▸ What the task asks
Entries follow. Give back exactly the lines starting at the one containing "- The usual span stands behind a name" and ending at the one containing "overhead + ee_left", and no other lines.

───── Extracted data ─────

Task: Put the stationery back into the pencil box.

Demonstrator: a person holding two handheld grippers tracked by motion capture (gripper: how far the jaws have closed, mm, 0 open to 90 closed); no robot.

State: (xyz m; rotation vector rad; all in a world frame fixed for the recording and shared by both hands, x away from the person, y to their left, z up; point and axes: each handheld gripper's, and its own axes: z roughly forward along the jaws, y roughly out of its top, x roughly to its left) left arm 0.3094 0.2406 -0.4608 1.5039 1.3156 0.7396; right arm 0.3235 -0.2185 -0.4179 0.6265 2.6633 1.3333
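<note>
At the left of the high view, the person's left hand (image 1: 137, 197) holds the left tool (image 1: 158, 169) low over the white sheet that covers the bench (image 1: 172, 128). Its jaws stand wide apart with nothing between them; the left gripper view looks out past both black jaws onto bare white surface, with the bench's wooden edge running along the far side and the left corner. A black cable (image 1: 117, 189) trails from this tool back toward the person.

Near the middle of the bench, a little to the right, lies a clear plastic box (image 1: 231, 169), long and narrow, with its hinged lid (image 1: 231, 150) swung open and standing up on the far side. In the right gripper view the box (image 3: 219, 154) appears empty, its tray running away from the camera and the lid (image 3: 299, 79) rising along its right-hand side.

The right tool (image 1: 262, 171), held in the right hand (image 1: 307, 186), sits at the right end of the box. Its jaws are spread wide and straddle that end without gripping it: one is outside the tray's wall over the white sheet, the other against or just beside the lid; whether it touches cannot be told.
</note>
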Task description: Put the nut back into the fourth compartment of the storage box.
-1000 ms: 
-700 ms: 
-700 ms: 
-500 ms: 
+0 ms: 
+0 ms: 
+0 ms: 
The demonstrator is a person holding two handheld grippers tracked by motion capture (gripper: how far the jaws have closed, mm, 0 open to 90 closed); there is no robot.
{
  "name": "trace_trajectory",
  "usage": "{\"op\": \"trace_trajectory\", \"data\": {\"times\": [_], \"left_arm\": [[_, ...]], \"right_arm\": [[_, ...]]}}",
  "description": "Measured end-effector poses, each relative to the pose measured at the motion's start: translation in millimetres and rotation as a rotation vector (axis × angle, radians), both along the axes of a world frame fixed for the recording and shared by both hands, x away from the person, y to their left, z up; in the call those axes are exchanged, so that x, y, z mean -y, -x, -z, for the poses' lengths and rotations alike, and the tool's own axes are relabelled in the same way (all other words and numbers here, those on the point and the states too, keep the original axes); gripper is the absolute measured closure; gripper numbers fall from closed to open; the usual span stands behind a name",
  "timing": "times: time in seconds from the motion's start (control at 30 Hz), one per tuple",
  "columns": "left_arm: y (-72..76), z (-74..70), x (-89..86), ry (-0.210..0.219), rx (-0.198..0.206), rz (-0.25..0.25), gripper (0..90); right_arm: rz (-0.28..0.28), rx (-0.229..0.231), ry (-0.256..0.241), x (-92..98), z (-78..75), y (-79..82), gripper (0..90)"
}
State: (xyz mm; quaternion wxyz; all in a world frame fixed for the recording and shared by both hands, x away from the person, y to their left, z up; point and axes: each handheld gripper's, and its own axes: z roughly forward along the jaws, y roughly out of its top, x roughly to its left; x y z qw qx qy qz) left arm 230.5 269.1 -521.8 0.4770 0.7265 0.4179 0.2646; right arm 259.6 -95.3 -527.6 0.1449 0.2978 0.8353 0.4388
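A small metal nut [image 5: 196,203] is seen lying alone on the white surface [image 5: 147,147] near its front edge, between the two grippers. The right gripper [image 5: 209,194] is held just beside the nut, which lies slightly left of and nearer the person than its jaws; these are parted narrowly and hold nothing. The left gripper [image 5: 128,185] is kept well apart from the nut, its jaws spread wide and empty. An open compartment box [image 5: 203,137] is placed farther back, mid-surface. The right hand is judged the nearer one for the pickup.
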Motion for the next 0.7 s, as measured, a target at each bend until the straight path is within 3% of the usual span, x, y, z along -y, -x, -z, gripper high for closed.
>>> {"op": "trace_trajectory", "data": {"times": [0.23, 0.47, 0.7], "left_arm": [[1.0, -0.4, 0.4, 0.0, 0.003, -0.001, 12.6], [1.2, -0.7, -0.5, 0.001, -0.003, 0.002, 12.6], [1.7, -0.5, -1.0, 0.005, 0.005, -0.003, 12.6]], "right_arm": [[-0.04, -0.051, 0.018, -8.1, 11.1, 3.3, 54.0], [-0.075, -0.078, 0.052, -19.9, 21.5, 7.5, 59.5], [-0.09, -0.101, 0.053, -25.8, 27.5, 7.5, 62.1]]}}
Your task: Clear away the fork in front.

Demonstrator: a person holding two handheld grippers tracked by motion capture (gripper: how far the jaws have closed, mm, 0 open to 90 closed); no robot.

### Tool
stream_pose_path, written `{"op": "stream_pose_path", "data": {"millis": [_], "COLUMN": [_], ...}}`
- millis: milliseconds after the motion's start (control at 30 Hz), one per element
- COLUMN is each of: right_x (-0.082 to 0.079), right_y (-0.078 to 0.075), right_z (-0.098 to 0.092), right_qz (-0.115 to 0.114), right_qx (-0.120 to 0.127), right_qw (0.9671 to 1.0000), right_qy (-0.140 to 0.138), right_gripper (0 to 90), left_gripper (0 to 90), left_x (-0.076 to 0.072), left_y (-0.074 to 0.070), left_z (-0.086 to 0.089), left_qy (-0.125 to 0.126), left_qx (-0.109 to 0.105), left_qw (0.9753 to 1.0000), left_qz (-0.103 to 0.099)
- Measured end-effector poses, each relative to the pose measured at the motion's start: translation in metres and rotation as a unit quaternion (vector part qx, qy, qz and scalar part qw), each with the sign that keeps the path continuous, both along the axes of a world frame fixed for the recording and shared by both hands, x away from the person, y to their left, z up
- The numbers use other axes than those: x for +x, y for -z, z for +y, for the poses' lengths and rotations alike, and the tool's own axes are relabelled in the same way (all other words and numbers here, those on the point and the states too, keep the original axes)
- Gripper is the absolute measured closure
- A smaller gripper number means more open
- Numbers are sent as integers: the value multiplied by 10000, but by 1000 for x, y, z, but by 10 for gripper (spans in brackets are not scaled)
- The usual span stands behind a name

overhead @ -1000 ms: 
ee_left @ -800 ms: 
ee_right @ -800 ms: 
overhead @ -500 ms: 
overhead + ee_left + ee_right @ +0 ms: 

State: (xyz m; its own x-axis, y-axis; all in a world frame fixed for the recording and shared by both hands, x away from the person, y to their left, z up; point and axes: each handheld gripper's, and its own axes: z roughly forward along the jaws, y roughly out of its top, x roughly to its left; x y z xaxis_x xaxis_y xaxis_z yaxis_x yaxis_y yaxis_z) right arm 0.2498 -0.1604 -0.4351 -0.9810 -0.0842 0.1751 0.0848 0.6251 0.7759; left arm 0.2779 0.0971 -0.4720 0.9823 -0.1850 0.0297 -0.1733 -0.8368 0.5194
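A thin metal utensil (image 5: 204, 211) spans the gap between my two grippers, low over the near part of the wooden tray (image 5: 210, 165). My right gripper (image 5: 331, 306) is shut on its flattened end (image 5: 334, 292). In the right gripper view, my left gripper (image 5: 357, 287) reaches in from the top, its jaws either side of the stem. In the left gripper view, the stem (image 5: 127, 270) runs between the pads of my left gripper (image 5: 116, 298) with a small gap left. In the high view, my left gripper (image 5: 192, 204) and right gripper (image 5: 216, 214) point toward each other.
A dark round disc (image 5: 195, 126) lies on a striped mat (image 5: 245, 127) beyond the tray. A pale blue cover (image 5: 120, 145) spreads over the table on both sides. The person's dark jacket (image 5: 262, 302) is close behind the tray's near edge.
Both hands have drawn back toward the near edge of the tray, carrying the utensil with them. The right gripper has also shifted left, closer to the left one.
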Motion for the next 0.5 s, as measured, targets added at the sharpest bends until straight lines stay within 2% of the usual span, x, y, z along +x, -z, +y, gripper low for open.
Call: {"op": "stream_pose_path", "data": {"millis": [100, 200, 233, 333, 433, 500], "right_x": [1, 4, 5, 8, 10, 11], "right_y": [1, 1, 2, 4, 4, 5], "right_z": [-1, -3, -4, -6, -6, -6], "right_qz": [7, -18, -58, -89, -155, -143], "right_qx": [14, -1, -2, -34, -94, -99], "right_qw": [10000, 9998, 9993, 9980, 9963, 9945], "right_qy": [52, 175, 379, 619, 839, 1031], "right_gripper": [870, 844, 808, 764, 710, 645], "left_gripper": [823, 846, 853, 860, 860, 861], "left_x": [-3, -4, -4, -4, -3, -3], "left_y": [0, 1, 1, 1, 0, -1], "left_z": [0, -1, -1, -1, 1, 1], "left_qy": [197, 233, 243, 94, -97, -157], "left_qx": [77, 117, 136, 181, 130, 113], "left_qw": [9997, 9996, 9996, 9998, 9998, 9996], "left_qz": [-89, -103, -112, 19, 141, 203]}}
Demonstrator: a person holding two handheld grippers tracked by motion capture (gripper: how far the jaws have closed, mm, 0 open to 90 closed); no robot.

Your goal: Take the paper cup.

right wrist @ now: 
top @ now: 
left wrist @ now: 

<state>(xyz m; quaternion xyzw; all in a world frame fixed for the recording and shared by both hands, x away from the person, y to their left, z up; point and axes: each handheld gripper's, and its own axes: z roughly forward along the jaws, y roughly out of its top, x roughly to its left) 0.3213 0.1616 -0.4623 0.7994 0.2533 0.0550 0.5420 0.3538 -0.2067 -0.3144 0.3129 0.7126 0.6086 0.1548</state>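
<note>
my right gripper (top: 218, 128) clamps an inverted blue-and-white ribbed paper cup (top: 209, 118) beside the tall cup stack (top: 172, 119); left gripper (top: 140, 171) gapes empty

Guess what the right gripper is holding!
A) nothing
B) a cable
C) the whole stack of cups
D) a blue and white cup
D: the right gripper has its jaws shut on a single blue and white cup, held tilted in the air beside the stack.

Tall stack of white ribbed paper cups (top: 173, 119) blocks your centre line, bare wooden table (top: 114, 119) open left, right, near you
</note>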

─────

▸ Completed exercise
- The usual span stands behind a name

overhead @ -1000 ms: 
ee_left @ -800 ms: 
ee_right @ -800 ms: 
overhead @ -500 ms: 
overhead + ee_left + ee_right @ +0 ms: 

The required output has now been supplied.